- **Exercise brief**:
Find the line with "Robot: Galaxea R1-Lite" in the data below, then restate it and all remaining lines exactly, adding nothing.
────
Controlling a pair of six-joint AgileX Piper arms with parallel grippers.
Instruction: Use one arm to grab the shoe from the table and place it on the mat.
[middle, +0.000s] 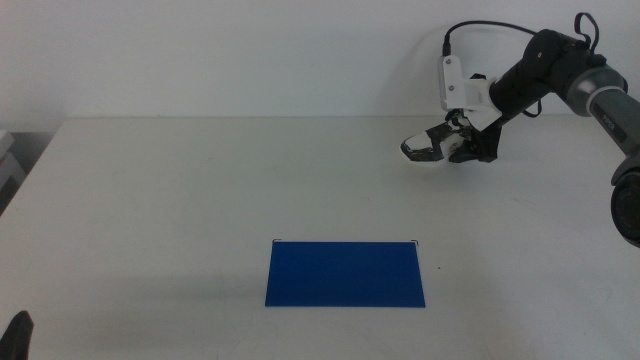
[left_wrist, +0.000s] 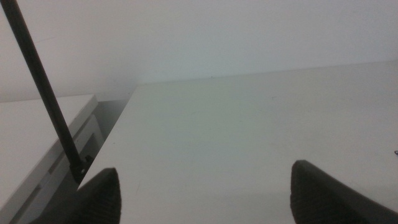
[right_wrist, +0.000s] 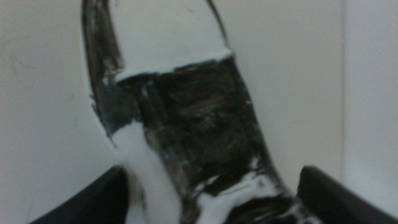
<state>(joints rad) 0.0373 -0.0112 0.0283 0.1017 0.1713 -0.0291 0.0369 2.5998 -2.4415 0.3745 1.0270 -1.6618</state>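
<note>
The shoe (middle: 425, 148), a small white sneaker with black mottled panels, lies at the far right of the table (middle: 200, 190). My right gripper (middle: 462, 140) is down at the shoe's heel end. In the right wrist view the shoe (right_wrist: 193, 124) fills the space between the jaws of the right gripper (right_wrist: 211, 183), which stand apart on either side of it. The blue mat (middle: 345, 273) lies flat near the front, well to the left of the shoe and nearer. My left gripper (middle: 18, 335) waits at the bottom left corner, open and empty (left_wrist: 205, 183).
The table's left edge drops off beside a white shelf unit (left_wrist: 37, 137). A thin black rod (left_wrist: 43, 93) slants down in front of it. A white wall stands behind the table.
</note>
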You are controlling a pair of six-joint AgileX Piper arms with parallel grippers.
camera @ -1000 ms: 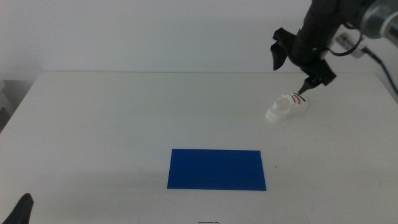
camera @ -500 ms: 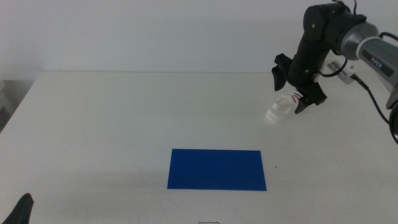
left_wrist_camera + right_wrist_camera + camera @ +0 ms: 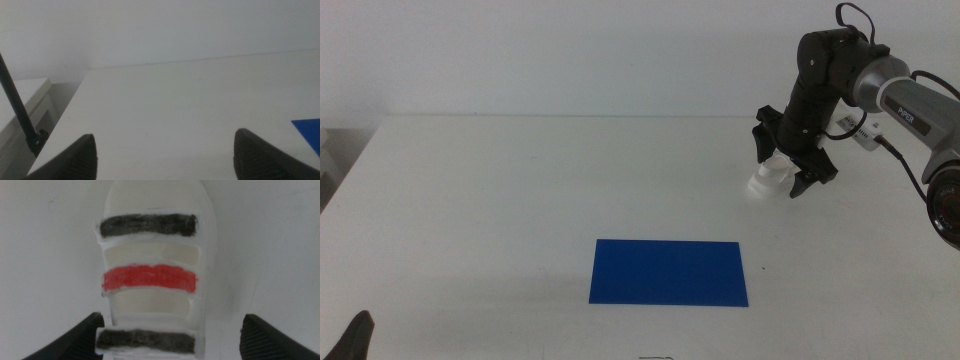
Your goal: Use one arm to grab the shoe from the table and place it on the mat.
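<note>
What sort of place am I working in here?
Likely a bare lab test bench: a plain white table, a blank wall, only a blue mat and a small shoe under the open right gripper.

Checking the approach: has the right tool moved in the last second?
Yes. The right tool has come down around the shoe, which stays put on the table.

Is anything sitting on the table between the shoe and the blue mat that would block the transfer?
Nothing visible. The right end effector straddles the shoe, jaws open, and bare table lies between it and the mat.
</note>
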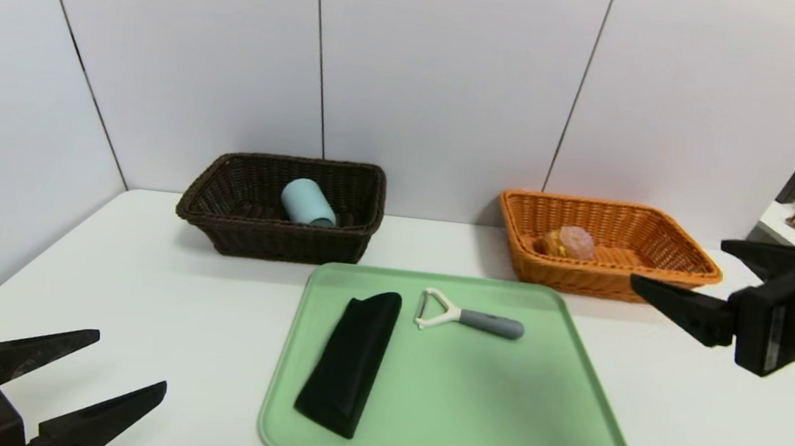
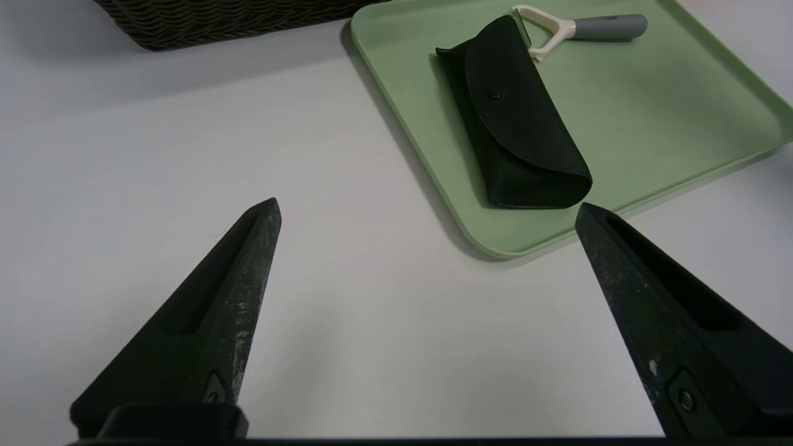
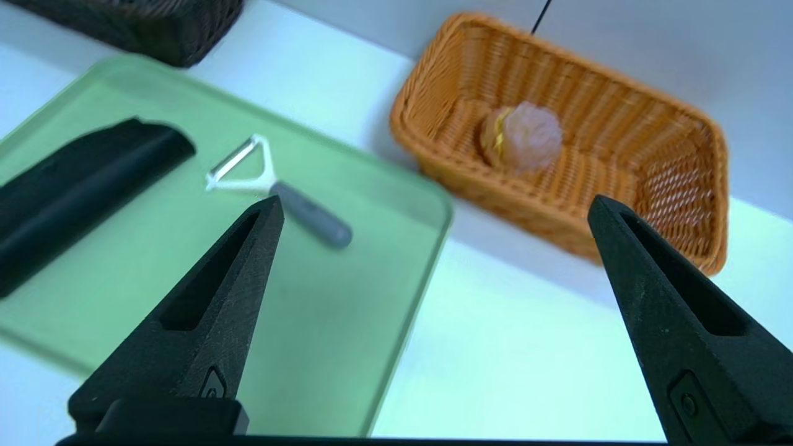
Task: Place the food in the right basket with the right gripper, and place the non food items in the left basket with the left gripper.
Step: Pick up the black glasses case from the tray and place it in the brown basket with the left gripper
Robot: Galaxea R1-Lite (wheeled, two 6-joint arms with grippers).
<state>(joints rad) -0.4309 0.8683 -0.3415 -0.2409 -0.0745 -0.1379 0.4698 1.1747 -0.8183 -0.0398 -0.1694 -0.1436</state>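
Peeler: faint handle mark, unreadable | left gripper: fingers wide, above bench | right gripper: fingers wide, near orange basket

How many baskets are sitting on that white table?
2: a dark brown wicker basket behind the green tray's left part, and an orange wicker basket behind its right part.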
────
- **Written reply**:
Robot: Galaxea R1-Lite (wheeled, two 6-joint arms with grippers).
<state>(joints rad) -0.4309 0.8683 -0.3415 -0.2409 -0.0745 -0.1379 0.4698 1.1747 -0.8183 -0.0398 -0.1694 -0.1436</state>
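Peeler: faint handle mark, unreadable | left gripper: fingers wide, above bench | right gripper: fingers wide, near orange basket

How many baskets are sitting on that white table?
2: a dark brown wicker basket behind the green tray's left part, and an orange wicker basket behind its right part.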

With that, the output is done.